Post by David Farrell (August 13, 2011)
As reported in earlier posts on this blog, this government has made some quite impressive progress on implementing the political reform proposals proposed in its Programme for Government. They’ve made a good start. But, arguably most of this has been the low-hanging fruit, the relatively easy targets. We’ve still to see the real meat of reform.
A point that has been made by several of us on this blog and elsewhere on several occasions is that if true reform is to happen it will have to be radical, ambitious, large-scale, and – most crucially of all – involve the active engagement of the citizens. The last point is important for a number of reasons not least the fact that ultimately since any major changes (involving constitutional reform) will need the citizens’ vote in a referendum then it’s better to have something that citizens are more likely to buy into.
In their respective policy documents published before the election, Fine Gael and Labour promised that citizens would be involved in the political reform process they each advocated.

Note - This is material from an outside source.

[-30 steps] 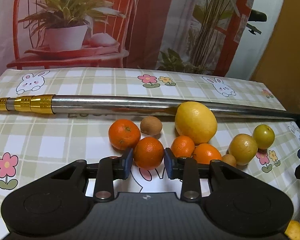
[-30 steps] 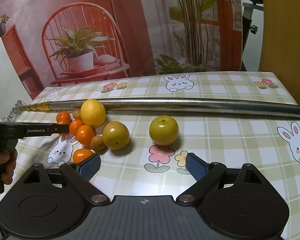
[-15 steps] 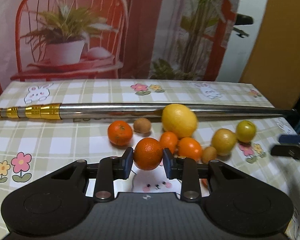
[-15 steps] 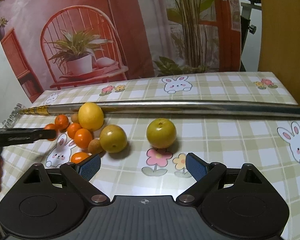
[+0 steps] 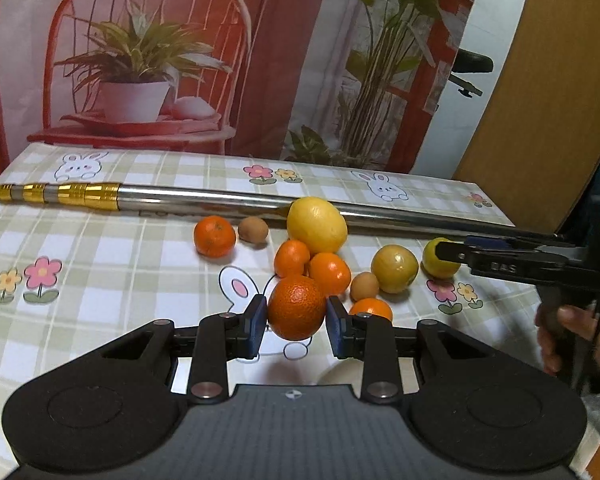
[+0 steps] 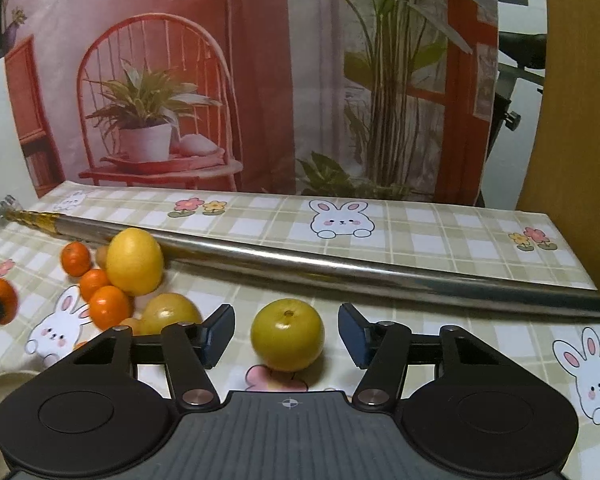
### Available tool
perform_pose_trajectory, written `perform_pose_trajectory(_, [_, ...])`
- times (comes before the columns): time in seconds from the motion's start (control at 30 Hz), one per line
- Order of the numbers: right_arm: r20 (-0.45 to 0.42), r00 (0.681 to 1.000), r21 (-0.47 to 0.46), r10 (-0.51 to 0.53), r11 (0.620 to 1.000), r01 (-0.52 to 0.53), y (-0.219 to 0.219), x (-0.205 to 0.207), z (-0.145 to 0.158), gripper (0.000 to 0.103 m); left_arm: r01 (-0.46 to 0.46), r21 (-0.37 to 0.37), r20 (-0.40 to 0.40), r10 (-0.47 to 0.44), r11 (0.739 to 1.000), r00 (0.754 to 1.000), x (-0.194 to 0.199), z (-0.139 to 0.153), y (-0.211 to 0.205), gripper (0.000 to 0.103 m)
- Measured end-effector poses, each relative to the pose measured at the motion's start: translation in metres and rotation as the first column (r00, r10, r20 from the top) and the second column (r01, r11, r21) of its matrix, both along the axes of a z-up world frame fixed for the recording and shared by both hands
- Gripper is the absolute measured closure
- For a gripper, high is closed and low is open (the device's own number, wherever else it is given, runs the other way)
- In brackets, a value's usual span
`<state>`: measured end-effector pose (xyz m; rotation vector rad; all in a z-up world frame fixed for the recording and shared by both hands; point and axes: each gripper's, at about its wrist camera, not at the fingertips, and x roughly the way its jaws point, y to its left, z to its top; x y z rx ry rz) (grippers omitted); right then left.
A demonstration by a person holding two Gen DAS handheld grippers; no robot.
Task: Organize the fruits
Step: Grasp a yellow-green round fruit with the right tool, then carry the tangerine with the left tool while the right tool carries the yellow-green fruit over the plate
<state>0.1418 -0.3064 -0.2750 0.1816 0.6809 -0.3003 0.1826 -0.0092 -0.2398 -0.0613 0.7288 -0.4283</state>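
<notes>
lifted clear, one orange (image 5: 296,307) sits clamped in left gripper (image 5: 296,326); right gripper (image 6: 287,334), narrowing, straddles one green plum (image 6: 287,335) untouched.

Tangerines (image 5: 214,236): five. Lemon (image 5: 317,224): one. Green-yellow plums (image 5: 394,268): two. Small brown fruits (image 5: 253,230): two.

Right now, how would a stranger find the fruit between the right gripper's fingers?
Follow the long metal pole across the checked tablecloth. Just before it, apart from the fruit pile, one yellow-green round fruit sits on a pink flower print. Unlike the darker yellow one beside the oranges, it stands alone between the right gripper's closing, not yet touching pads.
</notes>
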Motion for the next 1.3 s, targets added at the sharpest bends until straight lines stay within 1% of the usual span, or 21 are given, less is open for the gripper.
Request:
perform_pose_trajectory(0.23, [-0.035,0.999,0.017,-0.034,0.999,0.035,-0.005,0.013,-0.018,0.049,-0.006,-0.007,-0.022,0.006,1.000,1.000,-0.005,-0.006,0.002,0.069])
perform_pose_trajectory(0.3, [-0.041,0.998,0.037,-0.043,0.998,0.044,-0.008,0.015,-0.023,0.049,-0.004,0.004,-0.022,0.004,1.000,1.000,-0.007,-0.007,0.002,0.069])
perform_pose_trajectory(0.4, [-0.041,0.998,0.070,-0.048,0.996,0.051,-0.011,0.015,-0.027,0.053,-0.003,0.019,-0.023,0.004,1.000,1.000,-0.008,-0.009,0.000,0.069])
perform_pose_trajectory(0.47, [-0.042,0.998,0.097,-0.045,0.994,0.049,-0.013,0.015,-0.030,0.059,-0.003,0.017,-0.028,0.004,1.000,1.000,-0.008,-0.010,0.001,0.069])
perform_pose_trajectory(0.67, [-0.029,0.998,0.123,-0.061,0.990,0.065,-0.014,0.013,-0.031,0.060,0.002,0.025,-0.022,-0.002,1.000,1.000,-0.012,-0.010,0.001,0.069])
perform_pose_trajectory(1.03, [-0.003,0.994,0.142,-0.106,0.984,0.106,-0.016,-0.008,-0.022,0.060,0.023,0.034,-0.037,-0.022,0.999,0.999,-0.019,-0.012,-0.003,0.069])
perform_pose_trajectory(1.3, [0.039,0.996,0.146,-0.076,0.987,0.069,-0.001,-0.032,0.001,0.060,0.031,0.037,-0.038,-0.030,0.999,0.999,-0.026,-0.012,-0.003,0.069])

The same promises found themselves into their party manifestos (with similar promises being made by all the other political parties too).
There were important differences: Fine Gael proposed the establishment of a citizens’ assembly to consider electoral reform, whereas Labour’s preference was for a constitutional convention – with ordinary citizens comprising a third of the membership (the other two thirds being lawyers and politicians) – that would look at a wider set of issues. When the time came to agree the Programme for Government, these differences were parked: the language was studiously vague about the make-up of the Convention; although we were given a fair bit of detail about its agenda:
to consider comprehensive constitutional reform, with a brief to consider, as a whole or in sub-groups, and report within 12 months on the following:
• Review of our Dáil electoral system.
• Reducing the presidential term to 5 years and aligning it with the local and European elections
• Provision for same-sex marriage.
• Amending the clause on women in the home and encourage greater participation of women in public life.
• Removing blasphemy from the Constitution
• Possible reduction of the voting age
• Other relevant constitutional amendments that may be recommended by the Convention.
No details were provided on when all of this will happen, or on how the Convention will be organized. Since then, there have been the odd nod and winks, most recently in a speech by Brendan Howlin giving some clues about the timescale:
the two parties in Government are discussing the modus operandai of the convention and will publish proposals after the series of referenda to which we are already committed…
But still no details about how this convention will be comprised.
The referendums that Minister Howlin refers to are expected to coincide with the presidential election in late October. It will take time to establish a constitutional convention, to select its members and agree its agenda. Let’s hope that all of this starts before too long.
The government parties made clear and unambiguous political reform proposals in the election a few months ago. Let’s hope they keep their promises, and start moving on them sooner rather than later.